| What to work on |
Repeat the whole listing. Keep it exact.

++++ Available data

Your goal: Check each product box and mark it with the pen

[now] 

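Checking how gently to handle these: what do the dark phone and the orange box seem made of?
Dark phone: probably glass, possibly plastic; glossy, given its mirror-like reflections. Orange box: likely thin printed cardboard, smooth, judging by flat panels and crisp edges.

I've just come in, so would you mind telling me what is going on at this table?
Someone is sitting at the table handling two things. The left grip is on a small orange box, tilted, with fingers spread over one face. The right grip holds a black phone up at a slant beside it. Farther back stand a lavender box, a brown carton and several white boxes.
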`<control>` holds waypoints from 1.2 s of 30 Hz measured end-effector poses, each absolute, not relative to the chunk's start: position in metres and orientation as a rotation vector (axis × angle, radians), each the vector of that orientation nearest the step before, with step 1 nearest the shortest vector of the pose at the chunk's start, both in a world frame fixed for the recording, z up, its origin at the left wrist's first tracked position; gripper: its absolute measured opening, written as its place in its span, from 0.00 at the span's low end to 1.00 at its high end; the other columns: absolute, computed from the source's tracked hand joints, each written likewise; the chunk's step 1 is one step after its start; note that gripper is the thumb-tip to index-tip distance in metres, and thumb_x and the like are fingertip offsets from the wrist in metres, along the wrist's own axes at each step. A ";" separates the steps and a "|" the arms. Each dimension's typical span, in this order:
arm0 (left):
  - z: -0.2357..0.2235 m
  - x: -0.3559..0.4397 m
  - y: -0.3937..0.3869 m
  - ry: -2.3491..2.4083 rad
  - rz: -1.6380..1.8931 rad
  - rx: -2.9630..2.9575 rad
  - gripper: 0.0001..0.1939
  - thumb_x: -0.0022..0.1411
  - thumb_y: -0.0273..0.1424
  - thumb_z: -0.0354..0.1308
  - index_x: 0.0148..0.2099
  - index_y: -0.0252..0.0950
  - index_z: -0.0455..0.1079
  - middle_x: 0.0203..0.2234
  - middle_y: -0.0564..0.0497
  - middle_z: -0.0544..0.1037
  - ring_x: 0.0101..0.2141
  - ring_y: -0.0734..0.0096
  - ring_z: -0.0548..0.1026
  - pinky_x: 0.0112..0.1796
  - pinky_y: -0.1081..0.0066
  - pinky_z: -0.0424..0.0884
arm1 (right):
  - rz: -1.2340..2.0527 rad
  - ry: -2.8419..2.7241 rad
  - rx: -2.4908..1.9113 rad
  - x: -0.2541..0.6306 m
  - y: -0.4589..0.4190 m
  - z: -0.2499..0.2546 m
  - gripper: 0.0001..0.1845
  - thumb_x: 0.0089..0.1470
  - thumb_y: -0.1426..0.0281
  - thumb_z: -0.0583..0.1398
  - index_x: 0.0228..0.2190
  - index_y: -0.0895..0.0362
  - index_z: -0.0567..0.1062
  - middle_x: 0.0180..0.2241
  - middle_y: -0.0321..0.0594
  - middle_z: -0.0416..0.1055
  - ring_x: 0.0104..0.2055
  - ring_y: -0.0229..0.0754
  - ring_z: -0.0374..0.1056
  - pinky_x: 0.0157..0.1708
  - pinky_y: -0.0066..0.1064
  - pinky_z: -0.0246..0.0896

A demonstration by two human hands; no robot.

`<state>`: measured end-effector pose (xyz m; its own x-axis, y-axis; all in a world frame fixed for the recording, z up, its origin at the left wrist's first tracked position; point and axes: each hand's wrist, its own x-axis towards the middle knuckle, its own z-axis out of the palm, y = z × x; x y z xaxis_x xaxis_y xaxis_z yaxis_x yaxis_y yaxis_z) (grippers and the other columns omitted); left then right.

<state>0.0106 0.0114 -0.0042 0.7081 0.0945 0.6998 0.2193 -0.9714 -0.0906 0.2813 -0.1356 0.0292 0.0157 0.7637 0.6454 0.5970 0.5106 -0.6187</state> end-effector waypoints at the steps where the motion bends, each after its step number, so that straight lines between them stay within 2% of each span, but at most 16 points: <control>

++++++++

| Task response |
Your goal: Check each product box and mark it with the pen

[now] 

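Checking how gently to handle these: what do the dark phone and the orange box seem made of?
Dark phone: probably glass, possibly plastic; glossy, given its mirror-like reflections. Orange box: likely thin printed cardboard, smooth, judging by flat panels and crisp edges.

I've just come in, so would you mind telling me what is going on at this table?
Someone is sitting at the table handling two things. The left grip is on a small orange box, tilted, with fingers spread over one face. The right grip holds a black phone up at a slant beside it. Farther back stand a lavender box, a brown carton and several white boxes.
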`<control>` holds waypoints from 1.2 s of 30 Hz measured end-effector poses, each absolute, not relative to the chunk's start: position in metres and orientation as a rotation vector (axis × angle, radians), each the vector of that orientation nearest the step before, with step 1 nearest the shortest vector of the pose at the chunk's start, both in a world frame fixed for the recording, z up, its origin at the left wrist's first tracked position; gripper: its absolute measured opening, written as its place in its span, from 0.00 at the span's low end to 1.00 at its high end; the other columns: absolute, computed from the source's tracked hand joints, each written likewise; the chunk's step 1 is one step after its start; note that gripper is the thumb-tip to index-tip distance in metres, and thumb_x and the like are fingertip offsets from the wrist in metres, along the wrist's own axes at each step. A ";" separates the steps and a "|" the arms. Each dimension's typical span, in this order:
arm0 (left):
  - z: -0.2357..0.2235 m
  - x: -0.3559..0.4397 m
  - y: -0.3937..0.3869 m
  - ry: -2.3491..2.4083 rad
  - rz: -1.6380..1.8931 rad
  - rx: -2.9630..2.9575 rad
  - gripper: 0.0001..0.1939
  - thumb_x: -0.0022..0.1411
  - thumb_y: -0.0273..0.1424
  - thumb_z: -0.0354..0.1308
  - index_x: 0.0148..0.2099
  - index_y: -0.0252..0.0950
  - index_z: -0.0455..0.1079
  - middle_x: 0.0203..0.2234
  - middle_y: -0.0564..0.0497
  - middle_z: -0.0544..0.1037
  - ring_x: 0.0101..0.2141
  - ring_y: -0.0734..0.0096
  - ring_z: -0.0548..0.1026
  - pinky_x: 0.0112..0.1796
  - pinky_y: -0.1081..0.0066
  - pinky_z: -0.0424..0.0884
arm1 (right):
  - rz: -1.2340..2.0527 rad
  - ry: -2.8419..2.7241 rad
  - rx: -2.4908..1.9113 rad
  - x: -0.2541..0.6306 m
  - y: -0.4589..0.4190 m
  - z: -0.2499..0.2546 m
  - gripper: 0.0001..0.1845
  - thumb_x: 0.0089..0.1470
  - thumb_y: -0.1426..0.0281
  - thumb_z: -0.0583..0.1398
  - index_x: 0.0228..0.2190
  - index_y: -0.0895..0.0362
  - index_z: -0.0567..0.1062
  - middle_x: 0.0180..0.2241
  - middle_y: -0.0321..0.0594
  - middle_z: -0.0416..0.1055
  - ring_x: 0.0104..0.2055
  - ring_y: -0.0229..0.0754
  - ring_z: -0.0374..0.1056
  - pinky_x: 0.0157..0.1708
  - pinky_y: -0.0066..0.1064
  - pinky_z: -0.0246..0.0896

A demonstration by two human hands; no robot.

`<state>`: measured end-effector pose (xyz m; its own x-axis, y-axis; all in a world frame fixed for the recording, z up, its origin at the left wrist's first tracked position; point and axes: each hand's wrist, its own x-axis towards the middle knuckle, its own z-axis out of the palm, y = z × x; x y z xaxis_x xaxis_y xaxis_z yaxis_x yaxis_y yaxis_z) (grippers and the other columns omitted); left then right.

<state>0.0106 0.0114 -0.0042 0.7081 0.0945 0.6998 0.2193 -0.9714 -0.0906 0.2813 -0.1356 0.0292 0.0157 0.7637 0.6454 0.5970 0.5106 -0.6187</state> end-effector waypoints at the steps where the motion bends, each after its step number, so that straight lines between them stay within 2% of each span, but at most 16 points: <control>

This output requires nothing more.